The atomic unit a model reads and writes. Roughly word-sized but not exactly — common words are one token, rare or long ones split into several. Context window size, cost, and latency are all counted in tokens.
Text becomes tokens via a tokenizer: a fixed vocabulary of tens of thousands of fragments, learned before training, that splits any input into a sequence of vocabulary entries. The model never sees characters or words — every piece of text is converted to tokens on the way in, and next-token prediction produces output one token at a time on the way out.

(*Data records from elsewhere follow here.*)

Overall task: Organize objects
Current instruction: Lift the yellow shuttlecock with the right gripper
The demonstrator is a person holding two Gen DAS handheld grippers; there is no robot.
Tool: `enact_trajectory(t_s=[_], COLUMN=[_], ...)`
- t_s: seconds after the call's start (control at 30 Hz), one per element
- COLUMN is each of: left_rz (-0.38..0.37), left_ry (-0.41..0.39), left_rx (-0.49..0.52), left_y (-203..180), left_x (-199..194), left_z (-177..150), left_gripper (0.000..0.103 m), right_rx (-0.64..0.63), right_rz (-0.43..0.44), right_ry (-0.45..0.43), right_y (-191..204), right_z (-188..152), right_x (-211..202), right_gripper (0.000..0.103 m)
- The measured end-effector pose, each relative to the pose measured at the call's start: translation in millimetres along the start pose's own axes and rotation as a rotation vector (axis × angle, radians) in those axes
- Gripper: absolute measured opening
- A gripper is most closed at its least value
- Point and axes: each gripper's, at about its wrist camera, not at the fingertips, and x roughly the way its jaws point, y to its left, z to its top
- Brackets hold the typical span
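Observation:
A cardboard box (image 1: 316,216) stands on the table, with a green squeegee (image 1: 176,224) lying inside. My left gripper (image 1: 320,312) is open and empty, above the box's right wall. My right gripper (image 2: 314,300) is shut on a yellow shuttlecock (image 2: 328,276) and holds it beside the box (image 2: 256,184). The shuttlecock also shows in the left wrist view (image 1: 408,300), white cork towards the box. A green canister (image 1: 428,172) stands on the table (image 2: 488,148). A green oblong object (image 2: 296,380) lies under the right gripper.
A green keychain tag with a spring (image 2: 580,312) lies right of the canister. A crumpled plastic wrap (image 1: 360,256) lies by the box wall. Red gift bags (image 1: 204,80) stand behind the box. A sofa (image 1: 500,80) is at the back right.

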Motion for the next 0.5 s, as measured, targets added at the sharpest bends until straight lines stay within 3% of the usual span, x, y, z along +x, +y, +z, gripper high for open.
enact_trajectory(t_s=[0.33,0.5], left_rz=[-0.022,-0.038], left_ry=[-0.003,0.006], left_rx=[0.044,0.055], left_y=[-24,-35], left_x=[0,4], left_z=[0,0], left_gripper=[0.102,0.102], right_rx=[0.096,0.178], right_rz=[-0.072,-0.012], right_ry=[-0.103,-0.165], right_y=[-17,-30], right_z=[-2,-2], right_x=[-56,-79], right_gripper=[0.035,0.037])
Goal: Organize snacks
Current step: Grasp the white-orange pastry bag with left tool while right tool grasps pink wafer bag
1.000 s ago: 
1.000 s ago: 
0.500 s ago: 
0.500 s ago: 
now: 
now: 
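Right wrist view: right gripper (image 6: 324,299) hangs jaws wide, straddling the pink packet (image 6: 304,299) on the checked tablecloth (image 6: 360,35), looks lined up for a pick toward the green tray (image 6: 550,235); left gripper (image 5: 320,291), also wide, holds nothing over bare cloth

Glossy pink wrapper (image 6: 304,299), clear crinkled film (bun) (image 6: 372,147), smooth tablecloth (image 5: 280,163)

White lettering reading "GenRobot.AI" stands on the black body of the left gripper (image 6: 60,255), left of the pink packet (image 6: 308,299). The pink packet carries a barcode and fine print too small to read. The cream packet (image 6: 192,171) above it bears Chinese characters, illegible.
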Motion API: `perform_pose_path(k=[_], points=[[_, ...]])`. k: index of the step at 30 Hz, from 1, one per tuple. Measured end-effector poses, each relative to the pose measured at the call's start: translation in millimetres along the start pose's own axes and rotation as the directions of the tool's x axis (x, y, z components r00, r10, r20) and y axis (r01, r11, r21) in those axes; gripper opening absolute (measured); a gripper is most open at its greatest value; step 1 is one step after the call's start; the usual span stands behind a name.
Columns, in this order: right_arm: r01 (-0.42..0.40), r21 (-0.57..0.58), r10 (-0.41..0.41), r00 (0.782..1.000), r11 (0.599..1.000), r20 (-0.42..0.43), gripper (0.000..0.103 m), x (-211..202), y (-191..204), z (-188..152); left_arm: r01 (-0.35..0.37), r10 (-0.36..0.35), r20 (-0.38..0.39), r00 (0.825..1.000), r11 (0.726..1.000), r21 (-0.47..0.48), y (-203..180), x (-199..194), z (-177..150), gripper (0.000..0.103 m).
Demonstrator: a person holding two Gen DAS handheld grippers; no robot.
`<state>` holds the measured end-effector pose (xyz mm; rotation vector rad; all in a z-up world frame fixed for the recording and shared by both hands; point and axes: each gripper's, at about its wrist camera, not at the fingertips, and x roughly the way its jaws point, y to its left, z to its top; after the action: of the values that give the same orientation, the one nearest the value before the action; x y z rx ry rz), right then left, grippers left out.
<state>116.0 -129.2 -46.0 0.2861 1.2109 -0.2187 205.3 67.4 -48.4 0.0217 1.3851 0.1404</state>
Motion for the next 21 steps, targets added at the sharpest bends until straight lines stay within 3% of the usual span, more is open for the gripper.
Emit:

As a rule of thumb, a token is about three-quarters of an English word, so a thousand tokens is roughly 750 words. Code is less predictable: common keywords and idioms tokenize compactly, while generated identifiers, hashes, base64 blobs, and minified output split into many tokens per "word". The pattern: text that appeared often in the tokenizer's source material gets short, efficient encodings; text that didn't gets chopped into many small pieces. A hash like a3f9c2e1 never appeared anywhere, so it splits into many tokens, while function is one. This is why a small-looking file full of unusual strings can occupy a surprising share of the context window.
Tokens are the unit everything else is measured in. Cost is per token — providers bill input tokens and output tokens separately. Speed is tokens per second, since output is generated one token at a time. And the context window is a fixed number of tokens, so the token count of your files decides how much fits.
Avoid: "word" — token boundaries don't match word boundaries, and tokens-per-second / tokens-per-dollar are the units that actually matter.
Usage:
"How big is this prompt going to be?"
"Run it through the tokenizer — the schema's compact but the JSON keys are weird, so they'll split into more tokens than you think."